__The task__. Keep only the lines of the data below that contain "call", and copy them.

__Exercise data__.
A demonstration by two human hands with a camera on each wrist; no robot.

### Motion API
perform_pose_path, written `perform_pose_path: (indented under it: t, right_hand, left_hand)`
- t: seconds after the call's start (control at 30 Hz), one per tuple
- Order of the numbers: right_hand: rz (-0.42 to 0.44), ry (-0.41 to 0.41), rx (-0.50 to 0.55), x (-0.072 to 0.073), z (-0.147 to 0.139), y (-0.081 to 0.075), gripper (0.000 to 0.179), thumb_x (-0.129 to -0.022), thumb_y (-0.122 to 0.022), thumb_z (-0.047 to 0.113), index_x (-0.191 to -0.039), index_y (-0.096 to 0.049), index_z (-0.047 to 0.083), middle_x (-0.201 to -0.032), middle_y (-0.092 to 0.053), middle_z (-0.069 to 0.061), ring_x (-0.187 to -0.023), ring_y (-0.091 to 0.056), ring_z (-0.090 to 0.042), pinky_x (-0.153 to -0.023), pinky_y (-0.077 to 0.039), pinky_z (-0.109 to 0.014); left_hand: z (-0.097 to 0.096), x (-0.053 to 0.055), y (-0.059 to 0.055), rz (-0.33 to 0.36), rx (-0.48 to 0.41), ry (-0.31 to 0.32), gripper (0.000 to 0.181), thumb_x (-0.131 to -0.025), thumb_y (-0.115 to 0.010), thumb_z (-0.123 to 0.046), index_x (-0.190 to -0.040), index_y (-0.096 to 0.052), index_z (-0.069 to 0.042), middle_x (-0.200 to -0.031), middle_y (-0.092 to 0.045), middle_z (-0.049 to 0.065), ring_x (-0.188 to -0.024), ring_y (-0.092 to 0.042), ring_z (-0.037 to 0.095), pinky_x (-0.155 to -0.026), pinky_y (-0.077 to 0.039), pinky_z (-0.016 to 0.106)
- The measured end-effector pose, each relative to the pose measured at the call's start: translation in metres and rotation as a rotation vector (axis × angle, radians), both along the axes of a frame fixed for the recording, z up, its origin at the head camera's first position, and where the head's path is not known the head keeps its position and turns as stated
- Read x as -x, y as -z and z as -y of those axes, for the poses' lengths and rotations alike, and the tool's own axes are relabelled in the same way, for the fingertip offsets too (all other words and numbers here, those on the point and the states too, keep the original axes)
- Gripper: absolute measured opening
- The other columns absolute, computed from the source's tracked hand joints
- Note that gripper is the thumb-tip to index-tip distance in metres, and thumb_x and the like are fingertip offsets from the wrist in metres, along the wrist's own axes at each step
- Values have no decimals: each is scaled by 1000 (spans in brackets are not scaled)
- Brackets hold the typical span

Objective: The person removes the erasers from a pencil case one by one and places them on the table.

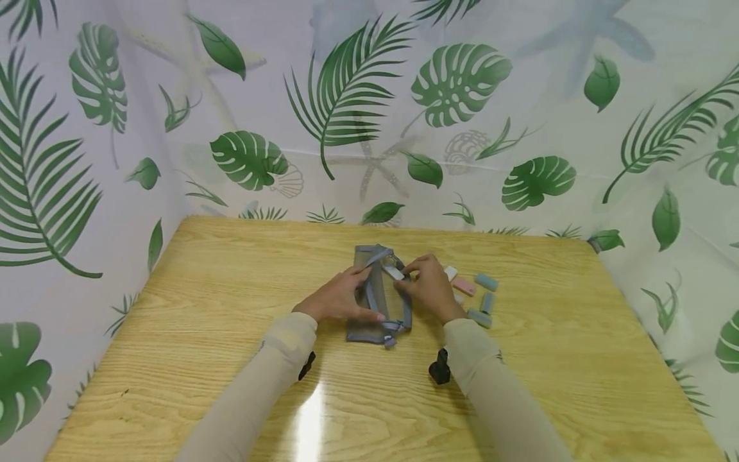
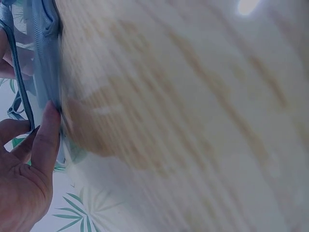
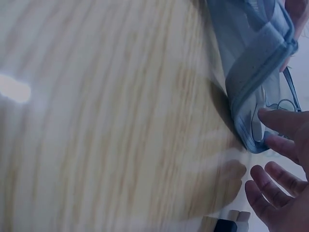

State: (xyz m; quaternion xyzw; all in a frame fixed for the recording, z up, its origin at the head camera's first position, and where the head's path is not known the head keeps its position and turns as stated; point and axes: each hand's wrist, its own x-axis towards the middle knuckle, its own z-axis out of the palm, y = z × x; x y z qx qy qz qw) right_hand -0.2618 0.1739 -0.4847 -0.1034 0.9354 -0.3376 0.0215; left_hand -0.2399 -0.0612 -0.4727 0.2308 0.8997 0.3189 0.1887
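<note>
A blue-grey mesh pouch (image 1: 375,295) with darker trimmed edges lies on the table, its mouth spread apart. My left hand (image 1: 343,295) grips the pouch's edge, thumb toward the near end and fingers toward the far end. In the left wrist view, fingers of the left hand (image 2: 29,169) curl at the trimmed edge. Between thumb and fingertip my right hand (image 1: 432,289) pinches a small white oblong block (image 1: 394,273) at the pouch's mouth. The right wrist view shows this white block (image 3: 258,121) inside the rim, with the right hand's (image 3: 285,164) other fingers spread loosely.
Right of the right hand lie several small oblong blocks: a pink block (image 1: 464,285), a blue-green block (image 1: 486,281), another blue-green block (image 1: 479,317), and a white block (image 1: 450,273). A leaf-printed cloth (image 1: 369,154) hangs behind the wooden table (image 1: 231,276).
</note>
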Motion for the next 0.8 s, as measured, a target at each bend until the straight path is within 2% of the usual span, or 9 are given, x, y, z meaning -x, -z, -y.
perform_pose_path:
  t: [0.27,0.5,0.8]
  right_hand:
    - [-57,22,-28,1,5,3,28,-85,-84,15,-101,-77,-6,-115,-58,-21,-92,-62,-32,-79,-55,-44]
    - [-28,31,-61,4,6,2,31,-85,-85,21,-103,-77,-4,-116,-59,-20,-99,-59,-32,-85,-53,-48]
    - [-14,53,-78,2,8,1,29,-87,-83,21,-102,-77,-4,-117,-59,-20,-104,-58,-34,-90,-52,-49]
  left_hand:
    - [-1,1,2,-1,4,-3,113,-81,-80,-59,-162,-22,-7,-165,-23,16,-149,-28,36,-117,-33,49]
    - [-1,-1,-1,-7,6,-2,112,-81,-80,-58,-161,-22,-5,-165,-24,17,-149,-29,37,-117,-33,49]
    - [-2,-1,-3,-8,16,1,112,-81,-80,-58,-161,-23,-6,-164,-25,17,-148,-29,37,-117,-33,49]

__Response to the exercise__.
- t: seconds after the call's start (control at 30 Hz), one per tuple
- The measured end-effector pose, each relative to the pose measured at the call's start: translation in metres and rotation as a rotation vector (axis × angle, radians), both along the axes of a frame fixed for the recording, z up, its origin at the head camera's first position, and where the head's path is not known the head keeps its position and turns as stated

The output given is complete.